Usate soprattutto ad Assuan e Luxor, queste piccole barche a vela si sono guadagnate una reputazione: dondolano, lente, mentre i loro passeggeri vengono cullati dalle acque del fiume, riporta Egyptian Streets. È una cultura di pazienza e di piacere, di lavoro e di ospitalità. Nel corso delle culture e dei re, le feluche egiziane si sono sviluppate in una vasta gamma di tipi. Da imbarcazioni da pesca a basso pescaggio, dette zahari, a veicoli di trasporto più grandi. Anche se creata inizialmente per il commercio sul Mar Rosso, la feluca è ampiamente considerata un’imbarcazione fluviale: piccola e leggera, non adatta al tempo e alle turbolenze del mare.

Fatta principalmente di legno, l’antica forma della feluca non è cambiata molto nel corso degli anni. Non viene usato nessun materiale pesante, nessun motore e le vele sono tessute con fibre naturali. Arredate con cuscini fatti a mano e tappeti arabescati, queste piccole navi sono diventate un modo primario di trasporto lungo il Nilo.
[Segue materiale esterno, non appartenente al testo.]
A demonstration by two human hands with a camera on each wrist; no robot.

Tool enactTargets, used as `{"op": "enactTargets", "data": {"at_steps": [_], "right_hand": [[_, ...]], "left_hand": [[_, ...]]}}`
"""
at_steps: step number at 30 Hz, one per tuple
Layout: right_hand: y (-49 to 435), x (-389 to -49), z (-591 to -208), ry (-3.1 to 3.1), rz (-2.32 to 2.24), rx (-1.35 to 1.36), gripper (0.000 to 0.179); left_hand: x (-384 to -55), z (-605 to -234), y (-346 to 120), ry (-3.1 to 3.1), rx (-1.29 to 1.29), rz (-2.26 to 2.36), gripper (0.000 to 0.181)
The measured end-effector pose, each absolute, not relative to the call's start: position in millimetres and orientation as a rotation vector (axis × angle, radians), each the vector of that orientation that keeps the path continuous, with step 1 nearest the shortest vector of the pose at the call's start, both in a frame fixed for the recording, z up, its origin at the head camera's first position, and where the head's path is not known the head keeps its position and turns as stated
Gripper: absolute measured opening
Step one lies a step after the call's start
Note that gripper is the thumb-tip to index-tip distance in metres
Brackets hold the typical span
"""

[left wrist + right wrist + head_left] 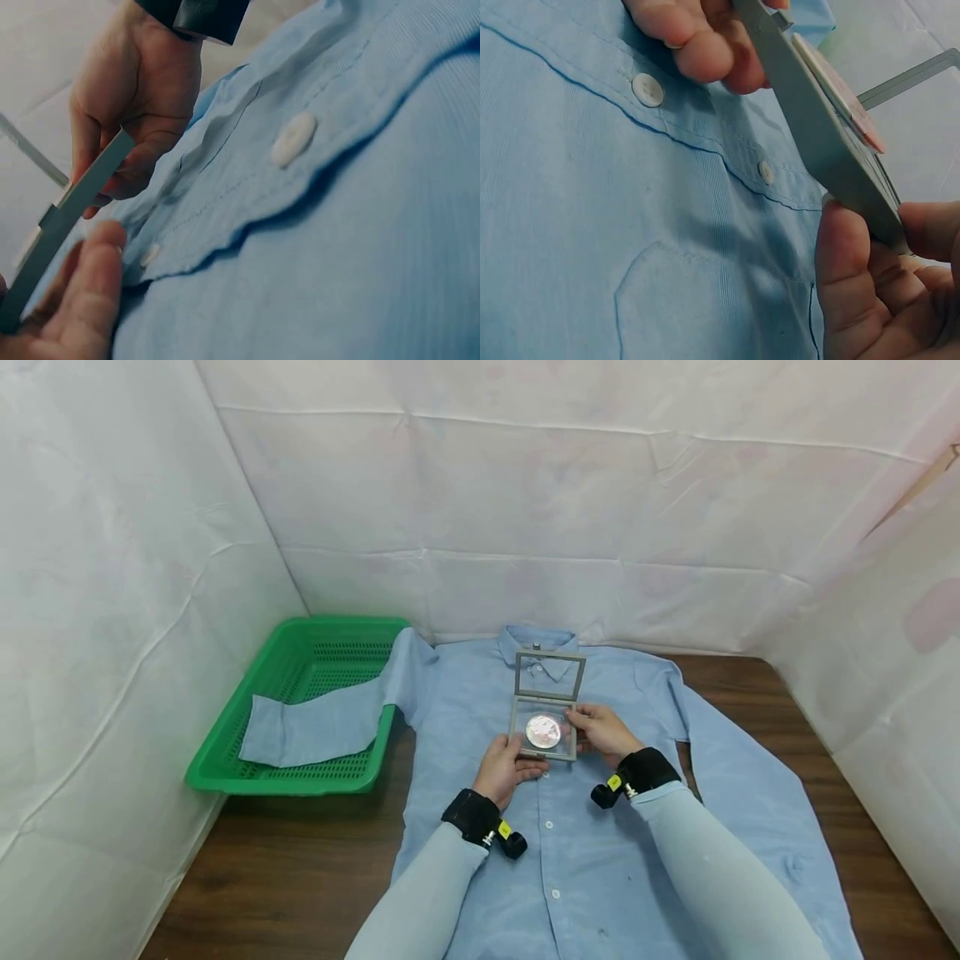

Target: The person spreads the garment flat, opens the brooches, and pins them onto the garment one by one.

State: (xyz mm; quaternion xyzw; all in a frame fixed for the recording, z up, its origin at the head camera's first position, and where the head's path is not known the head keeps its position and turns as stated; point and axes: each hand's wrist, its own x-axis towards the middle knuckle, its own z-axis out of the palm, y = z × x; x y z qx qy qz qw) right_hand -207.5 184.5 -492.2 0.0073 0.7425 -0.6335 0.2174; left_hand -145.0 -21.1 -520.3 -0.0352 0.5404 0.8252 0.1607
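Both hands hold a small square display case point(516, 718) with a grey frame and clear panel, its framed lid point(582, 679) standing open at the far side. A round, shiny, coin-like disc point(543, 732) lies on the panel; in the right wrist view the disc point(840, 94) sits proud of the frame. My left hand point(501, 771) grips the case's lower left corner, thumb on top and fingers beneath. At the right edge, my right hand point(606, 734) pinches the frame between thumb and fingers. Below the case lies a light blue button-up shirt point(472, 710), spread front side up.
A green plastic basket point(197, 768) stands at the left, with one shirt sleeve point(315, 727) draped into it. The other sleeve point(780, 810) stretches over the brown wooden table point(300, 877) at the right. White sheeting point(525, 510) walls the back and sides.
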Motion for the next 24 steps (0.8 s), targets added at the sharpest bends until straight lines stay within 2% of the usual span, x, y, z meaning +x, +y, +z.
{"op": "enactTargets", "data": {"at_steps": [9,12,17,24], "right_hand": [[188,-207,-492,2.046,-1.785,0.014,0.043],[188,-207,-492,2.051,-1.789,0.008,0.042],[186,-208,-493,2.065,-1.78,0.004,0.041],[183,-207,-494,2.058,-1.803,0.003,0.04]], "left_hand": [[-147,-503,-12,1.889,-0.181,2.23,0.062],[-147,-495,-11,2.252,-0.134,2.066,0.062],[-147,-486,-12,2.916,0.037,1.54,0.059],[-151,-481,-11,3.33,0.302,0.926,0.056]]}}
Al Cairo sono ormeggiate in luoghi unici, come le rive di Garden City, Zamalek e Maadi. Le feluche, poi, sono anche diventate una specie di appuntamento fisso nella vita notturna egiziana. A differenza dei viaggi diurni, i giovani hanno preso a incontrarsi su queste piccole navi. Le feluche hanno semplificato il divertimento notturno, sottratto il lusso e reintrodotto l’inclusione sociale del benessere per tutti.